Once more Jesus spoke to them in parables, saying: 2 “The kingdom of heaven may be compared to a king who gave a wedding banquet for his son. 3 He sent his slaves to call those who had been invited to the wedding banquet, but they would not come. 4 Again he sent other slaves, saying, “Tell those who have been invited: Look, I have prepared my dinner, my oxen and my fat calves have been slaughtered, and everything is ready; come to the wedding banquet.’ 5 But they made light of it and went away, one to his farm, another to his business, 6 while the rest seized his slaves, mistreated them, and killed them. 7 The king was enraged. He sent his troops, destroyed those murderers, and burned their city. 8 Then he said to his slaves, “The wedding is ready, but those invited were not worthy. 9 Go therefore into the main streets, and invite everyone you find to the wedding banquet.’ 10 Those slaves went out into the streets and gathered all whom they found, both good and bad; so the wedding hall was filled with guests. 11 “But when the king came in to see the guests, he noticed a man there who was not wearing a wedding robe, 12 and he said to him, “Friend, how did you get in here without a wedding robe?’ And he was speechless. 13 Then the king said to the attendants, “Bind him hand and foot, and throw him into the outer darkness, where there will be weeping and gnashing of teeth.’ 14 For many are called, but few are chosen.”

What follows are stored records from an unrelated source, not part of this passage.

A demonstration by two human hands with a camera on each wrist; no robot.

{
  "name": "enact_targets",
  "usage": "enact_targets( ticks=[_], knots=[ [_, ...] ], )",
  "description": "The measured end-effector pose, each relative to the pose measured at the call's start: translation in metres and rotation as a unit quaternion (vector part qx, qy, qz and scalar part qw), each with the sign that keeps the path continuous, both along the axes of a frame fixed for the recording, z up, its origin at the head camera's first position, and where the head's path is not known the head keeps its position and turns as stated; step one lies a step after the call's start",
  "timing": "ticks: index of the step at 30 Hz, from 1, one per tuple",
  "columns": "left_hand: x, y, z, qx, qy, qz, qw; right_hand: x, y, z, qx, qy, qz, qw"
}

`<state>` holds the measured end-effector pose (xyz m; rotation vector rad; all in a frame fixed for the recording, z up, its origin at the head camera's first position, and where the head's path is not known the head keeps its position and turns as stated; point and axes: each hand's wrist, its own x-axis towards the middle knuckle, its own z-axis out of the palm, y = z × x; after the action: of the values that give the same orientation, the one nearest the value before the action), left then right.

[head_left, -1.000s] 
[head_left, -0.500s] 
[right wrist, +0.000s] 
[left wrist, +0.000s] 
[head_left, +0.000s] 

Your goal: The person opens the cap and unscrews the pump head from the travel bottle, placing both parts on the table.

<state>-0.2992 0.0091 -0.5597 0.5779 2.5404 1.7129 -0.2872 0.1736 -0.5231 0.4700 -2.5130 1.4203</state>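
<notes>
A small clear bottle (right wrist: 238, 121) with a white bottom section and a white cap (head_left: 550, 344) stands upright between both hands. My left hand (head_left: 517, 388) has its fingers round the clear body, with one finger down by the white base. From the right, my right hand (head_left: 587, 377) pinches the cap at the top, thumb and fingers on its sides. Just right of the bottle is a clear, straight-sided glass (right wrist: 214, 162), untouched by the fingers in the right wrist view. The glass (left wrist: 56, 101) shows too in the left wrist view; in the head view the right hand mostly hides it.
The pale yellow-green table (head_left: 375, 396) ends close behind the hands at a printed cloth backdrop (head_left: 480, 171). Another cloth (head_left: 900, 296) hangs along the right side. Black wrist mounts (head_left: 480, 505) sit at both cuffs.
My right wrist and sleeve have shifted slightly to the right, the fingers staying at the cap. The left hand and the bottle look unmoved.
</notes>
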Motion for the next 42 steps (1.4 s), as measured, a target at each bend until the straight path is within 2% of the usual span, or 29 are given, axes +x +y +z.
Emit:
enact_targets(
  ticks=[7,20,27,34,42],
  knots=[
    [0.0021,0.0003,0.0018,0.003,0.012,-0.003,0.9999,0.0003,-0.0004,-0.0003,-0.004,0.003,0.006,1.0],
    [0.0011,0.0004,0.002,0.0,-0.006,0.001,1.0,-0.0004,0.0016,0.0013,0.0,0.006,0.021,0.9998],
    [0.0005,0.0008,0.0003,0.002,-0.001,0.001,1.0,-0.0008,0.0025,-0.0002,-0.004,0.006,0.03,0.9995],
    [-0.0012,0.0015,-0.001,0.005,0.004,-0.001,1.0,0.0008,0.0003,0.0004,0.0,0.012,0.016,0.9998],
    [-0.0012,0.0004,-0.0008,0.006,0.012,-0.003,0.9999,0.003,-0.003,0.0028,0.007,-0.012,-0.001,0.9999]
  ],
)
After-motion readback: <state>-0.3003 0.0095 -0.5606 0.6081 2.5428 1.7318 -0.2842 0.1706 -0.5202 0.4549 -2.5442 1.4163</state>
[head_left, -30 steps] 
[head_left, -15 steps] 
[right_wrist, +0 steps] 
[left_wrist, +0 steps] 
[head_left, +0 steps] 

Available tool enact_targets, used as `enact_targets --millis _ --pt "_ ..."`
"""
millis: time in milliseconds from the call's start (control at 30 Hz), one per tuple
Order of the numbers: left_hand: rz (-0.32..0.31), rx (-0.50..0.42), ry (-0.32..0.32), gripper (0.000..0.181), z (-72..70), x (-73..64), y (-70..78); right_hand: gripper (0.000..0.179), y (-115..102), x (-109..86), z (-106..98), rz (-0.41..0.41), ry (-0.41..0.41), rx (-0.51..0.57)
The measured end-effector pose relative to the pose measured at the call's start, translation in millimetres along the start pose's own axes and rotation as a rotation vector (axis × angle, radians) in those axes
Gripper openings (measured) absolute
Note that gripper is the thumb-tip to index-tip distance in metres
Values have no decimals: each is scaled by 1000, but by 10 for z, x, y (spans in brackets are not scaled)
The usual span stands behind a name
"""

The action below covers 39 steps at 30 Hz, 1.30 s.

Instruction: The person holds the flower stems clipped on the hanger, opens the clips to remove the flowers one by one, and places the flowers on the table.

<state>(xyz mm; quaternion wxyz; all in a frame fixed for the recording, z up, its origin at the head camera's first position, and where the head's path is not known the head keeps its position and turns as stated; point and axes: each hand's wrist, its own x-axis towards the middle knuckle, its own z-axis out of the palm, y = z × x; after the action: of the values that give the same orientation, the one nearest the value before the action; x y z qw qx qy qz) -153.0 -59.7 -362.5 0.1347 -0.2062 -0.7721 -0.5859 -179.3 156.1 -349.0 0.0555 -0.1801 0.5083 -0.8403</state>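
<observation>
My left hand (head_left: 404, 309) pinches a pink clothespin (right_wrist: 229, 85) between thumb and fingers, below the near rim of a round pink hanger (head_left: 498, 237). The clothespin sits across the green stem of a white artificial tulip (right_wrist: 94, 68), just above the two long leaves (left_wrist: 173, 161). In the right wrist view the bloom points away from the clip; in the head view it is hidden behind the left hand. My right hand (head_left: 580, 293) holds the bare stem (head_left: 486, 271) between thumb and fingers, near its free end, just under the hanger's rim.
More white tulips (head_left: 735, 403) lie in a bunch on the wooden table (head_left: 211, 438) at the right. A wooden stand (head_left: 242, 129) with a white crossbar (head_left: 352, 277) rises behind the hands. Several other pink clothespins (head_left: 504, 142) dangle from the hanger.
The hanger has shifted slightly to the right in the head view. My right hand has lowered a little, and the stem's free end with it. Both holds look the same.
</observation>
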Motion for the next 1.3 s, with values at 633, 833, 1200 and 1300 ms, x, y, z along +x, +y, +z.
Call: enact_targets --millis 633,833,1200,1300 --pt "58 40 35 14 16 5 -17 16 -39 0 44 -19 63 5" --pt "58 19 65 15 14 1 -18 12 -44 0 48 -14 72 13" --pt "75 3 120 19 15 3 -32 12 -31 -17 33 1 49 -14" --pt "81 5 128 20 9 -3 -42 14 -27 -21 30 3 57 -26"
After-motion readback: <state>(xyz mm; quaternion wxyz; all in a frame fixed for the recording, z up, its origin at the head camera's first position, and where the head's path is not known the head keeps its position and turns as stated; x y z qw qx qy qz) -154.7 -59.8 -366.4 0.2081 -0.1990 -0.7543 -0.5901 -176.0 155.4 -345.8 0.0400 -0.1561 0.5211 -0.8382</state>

This parable today is a strange one. A king’s son is getting married—about the biggest event in the life of a kingdom. So the king hosts a huge wedding banquet. He’s already sent out a “save the date” card, and now he’s calling them to come. He calls them twice: the first time they wouldn’t come, the second time they simply went about their own business. To say that one’s own priorities are more important than the king’s is basically saying that the king isn’t the king. These invited guests make their sentiments very clear by killing the servants of the king who come to bring them to the banquet.

This is open rebellion, so the king has no real choice but to put down the rebellion—in this case by sacking the town. Then, since his agenda is the banquet for his son, he invites others to come—those on the fringe, on the edges, both “the good and the bad.”

This is God’s all-inclusive grace. It’s one of the pillars of the Protestant Reformation 500 years ago. God includes us by grace, not because we are good have done the right things or believe the right things. We are saved by God’s grace. Independent of anything else. That’ s who God is.

So, by the king’s grace, all these people have now been included in the wedding banquet for the king’s son. They’ve all been invited. They all get to come. That would be a wonderful ending to the story. In fact, Luke, in telling a similar parable, does end it there. Hooray! We’re in! Grace is neat, isn’t it?

But Matthew doesn’t stop. Because Mathew reminds us that there’s more to discipleship than just getting into heaven. There’s following Jesus now. There’s standing up with Jesus now. There’s living out God’s agenda now.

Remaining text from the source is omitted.